* Instructions for the task
Return only that part of the material below which starts with the line containing "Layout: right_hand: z" and goes on through the line containing "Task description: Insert", restated exactly.

(Beginning of Data extract)

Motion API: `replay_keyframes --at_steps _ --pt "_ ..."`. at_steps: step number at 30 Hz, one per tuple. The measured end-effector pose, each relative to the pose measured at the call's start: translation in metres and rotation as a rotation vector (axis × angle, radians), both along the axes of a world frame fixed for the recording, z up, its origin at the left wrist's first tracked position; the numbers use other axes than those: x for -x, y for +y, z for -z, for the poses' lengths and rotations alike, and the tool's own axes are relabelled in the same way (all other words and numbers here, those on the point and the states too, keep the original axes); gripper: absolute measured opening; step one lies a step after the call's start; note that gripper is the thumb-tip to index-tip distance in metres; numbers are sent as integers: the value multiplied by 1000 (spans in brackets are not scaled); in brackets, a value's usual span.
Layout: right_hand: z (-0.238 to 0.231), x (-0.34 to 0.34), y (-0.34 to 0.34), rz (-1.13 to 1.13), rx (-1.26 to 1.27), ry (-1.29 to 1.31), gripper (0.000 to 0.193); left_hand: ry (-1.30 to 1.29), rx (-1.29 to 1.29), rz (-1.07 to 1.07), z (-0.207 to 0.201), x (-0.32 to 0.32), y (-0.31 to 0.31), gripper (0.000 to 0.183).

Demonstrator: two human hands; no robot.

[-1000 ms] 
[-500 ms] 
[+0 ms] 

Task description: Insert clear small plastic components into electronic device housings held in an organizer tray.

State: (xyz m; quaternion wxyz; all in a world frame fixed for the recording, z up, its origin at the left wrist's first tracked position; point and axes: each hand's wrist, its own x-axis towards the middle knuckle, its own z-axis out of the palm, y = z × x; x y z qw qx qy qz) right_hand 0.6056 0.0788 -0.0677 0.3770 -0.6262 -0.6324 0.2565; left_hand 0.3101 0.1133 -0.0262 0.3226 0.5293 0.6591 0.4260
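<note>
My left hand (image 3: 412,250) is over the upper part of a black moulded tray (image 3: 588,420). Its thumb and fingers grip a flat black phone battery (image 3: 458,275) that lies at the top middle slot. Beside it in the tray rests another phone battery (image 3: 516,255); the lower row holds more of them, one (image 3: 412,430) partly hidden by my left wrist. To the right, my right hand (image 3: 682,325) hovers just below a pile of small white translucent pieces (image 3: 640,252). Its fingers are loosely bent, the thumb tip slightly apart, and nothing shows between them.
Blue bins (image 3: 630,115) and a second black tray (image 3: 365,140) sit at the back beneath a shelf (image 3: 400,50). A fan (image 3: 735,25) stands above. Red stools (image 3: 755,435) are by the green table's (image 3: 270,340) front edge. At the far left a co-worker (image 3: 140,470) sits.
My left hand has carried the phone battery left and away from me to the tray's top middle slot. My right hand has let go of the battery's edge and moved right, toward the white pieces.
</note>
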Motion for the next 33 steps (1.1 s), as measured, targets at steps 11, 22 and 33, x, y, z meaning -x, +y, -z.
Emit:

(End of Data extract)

* Reply
Layout: right_hand: z (-0.238 to 0.231), x (-0.34 to 0.34), y (-0.34 to 0.34), rz (-1.13 to 1.13), rx (-1.26 to 1.27), ry (-1.29 to 1.31), gripper (0.000 to 0.193); left_hand: ry (-1.30 to 1.29), rx (-1.29 to 1.29), rz (-1.07 to 1.07), z (-0.207 to 0.201), x (-0.32 to 0.32), y (-0.31 to 0.31), gripper (0.000 to 0.183).

Demonstrator: two human hands; no robot.

[-1000 ms] 
[-500 ms] 
[+0 ms] 

Task description: Insert clear small plastic components into electronic device housings held in an organizer tray.

No more output is needed for this exercise.